Unlike interference where GNSS is denied by overpowering the satellite signal, spoofing tricks the receiver into reporting an incorrect position. Spoofing is done by first jamming the GNSS receiver then providing a false satellite signal that is either created by a signal generator or is a rebroadcast of a real recorded GNSS signal. Unlike interference, spoofing is always an intentional attack.

To deny GNSS by spoofing, the attacker broadcasts a signal with the same structure and frequency as the GNSS signal. The spoofing signal controls its transmitted power level, so the receiver will lock onto the spoofed signal rather than the real GNSS signal. In the spoofed signal, the message is changed so that the receiver will calculate an incorrect position or time.

The most effective way to protect against spoofing is to track encrypted signals (such as the Y-code and M-code signals on GPS L1 and L2) that are broadcast by several of the GNSS constellations. Access to the encrypted signals is restricted and not available to all users; however, there are mitigation methods that can be used with open signal receivers.

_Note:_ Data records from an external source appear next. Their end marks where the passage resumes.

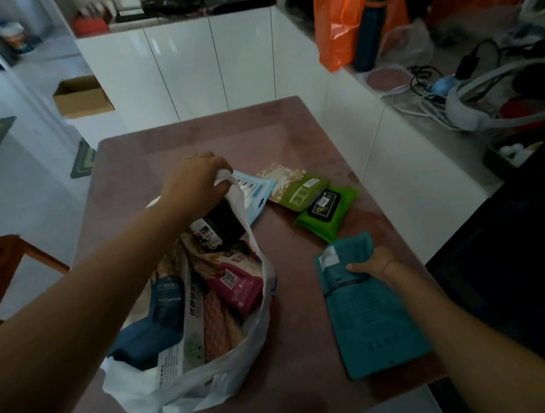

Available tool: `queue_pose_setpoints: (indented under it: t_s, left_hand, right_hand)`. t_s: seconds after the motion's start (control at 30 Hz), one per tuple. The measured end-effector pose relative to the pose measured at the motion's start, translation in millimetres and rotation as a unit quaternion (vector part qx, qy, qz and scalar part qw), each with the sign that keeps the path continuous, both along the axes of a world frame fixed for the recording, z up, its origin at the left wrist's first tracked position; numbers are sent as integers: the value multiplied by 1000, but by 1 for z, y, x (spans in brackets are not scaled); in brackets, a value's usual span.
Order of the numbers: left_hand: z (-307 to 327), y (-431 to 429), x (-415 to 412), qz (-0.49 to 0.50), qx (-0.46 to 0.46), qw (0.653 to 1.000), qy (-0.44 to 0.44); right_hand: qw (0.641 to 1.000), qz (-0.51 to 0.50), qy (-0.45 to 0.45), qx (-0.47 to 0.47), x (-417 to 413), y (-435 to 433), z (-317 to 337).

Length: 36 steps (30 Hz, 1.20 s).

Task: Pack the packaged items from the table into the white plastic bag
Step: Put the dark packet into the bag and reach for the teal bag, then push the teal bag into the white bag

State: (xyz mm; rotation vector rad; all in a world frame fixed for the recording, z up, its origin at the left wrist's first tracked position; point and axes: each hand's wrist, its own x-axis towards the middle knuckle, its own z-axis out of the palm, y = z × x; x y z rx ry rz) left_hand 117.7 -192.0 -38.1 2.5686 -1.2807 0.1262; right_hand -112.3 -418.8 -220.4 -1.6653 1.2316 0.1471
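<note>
Holding white plastic bag (258, 311) open with clenched left hand (195, 183); right hand (374, 263) gripping teal pouch (367, 310), angling leftward into mouth.

The left hand (199, 183) holds up the white plastic bag (195, 385) by its far rim — the right hand (377, 262) grips a teal packet (368, 313) lying on the counter (290, 131).

1. The right hand (375, 264) is hiding its fingers under the teal pouch (367, 307).
2. The white plastic bag (195, 390) is covering the lower parts of the packages inside.
3. The light blue packet (258, 191) is lying partly hidden behind the bag's raised edge.
4. Print on the packets is blurring beyond reading.
</note>
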Motion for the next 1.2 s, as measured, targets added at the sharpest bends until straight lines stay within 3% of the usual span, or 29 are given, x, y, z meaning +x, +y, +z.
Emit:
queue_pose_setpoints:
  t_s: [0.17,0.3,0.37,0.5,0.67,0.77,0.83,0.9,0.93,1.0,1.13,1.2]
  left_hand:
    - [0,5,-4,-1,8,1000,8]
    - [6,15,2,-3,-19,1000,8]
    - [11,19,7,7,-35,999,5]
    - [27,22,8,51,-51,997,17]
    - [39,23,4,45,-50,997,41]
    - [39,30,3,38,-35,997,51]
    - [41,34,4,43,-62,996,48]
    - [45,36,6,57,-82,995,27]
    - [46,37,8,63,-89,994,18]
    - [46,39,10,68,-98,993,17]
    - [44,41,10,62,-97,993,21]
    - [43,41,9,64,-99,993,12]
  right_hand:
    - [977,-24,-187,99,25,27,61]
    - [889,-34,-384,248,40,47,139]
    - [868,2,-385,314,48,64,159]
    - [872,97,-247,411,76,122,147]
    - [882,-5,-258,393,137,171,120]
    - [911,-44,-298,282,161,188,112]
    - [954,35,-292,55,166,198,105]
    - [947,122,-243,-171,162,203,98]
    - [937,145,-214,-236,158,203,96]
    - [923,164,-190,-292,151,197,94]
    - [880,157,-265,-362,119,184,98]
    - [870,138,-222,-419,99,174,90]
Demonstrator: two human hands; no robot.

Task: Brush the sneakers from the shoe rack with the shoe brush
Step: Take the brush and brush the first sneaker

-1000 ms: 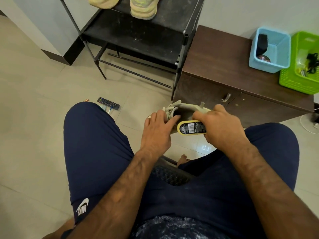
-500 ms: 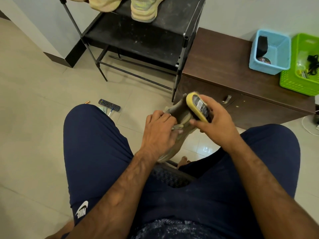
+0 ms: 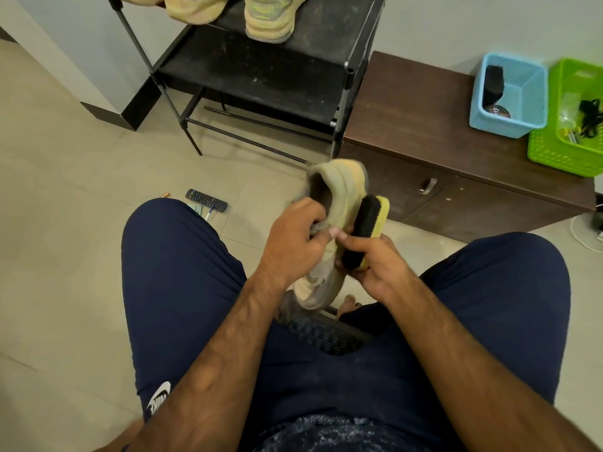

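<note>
Brushing step: my left hand (image 3: pixel 293 243) grips the sneaker (image 3: pixel 339 194) by its opening, and my right hand (image 3: pixel 380 269) clasps the brush (image 3: pixel 365 230) at its right side. Next I'd stroke along it.

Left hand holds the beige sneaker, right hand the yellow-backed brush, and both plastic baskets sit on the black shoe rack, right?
No: the head view shows the light blue plastic basket and the green plastic basket on the brown wooden cabinet beside the black metal shoe rack. The left hand holds the beige sneaker, the right hand the yellow-backed black-bristled brush.
</note>
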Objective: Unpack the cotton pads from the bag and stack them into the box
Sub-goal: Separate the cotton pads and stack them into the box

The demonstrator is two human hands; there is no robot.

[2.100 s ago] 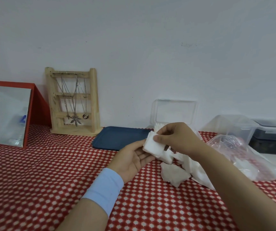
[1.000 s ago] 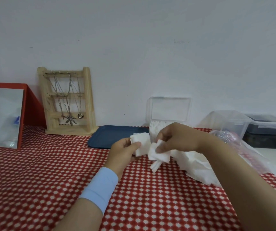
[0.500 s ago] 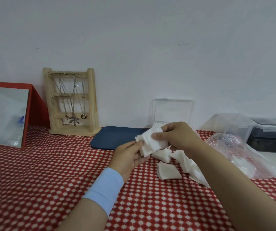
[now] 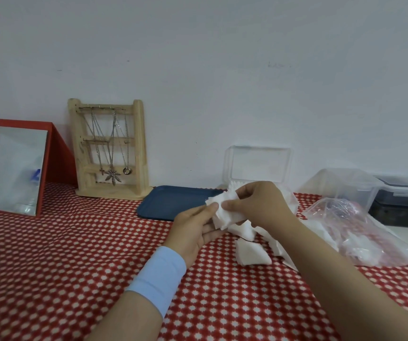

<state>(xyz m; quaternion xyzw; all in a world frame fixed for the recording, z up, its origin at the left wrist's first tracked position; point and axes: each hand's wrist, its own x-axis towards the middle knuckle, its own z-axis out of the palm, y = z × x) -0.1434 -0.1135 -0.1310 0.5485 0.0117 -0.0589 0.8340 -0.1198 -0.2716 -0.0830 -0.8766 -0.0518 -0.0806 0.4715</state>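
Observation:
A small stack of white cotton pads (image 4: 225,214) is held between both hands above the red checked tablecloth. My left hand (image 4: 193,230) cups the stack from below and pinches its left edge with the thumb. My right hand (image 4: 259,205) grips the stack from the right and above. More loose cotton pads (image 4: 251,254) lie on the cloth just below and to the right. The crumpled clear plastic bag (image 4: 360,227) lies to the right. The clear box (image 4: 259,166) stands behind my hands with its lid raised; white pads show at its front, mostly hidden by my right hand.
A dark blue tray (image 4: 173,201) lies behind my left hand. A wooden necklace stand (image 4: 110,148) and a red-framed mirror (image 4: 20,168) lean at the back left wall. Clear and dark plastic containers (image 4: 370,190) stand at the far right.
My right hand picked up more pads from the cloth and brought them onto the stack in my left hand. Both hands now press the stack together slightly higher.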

The complexity of spoofing increases greatly if the attacker attempts to simultaneously spoof more than one GNSS frequency or constellation. So, a receiver that can track multiple frequencies and/ or multiple constellations can be used to detect and overcome a possible spoofing attempt.

Other navigation sensors, such as GNSS+INS, can be used to detect and overcome a spoofing attempt as the measurements from the IMU cannot be spoofed.